**What the exercise asks:**
If a line of the listing contains the string "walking", return that line.

=== Begin Enclosure ===

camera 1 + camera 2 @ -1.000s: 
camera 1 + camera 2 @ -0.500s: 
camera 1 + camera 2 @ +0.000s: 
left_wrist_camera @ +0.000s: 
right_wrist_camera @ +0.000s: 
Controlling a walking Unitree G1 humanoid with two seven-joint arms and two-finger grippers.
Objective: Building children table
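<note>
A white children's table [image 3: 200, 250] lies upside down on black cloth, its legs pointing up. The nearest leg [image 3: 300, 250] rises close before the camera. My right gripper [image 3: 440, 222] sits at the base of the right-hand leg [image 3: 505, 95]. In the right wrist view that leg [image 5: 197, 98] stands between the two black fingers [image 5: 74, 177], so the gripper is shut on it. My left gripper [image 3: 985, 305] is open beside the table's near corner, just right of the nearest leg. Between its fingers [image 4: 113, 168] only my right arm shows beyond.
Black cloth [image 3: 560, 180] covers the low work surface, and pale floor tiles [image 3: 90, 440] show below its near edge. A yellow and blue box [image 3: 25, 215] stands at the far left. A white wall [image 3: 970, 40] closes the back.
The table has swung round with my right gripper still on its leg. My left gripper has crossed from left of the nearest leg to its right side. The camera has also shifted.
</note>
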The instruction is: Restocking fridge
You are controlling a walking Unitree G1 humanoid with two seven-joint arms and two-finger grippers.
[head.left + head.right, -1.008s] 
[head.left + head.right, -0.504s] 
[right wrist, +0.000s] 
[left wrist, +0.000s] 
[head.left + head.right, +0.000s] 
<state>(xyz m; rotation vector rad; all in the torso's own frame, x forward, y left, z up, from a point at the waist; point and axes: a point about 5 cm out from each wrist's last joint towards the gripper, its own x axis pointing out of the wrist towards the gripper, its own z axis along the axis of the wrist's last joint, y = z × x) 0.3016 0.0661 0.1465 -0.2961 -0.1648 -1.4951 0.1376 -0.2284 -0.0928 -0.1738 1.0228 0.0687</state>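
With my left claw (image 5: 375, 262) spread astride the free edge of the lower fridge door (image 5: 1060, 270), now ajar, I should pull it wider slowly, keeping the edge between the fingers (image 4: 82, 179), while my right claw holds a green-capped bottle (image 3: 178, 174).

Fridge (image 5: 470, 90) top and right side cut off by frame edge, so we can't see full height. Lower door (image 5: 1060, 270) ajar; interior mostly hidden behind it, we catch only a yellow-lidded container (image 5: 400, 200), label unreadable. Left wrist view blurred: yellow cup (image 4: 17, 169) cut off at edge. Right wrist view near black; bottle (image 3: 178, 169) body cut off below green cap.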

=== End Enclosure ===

**Response area:**
Controlling a walking Unitree G1 humanoid with two seven-joint arms and two-finger grippers.
You are controlling a walking Unitree G1 humanoid with two seven-joint arms and two-finger grippers.

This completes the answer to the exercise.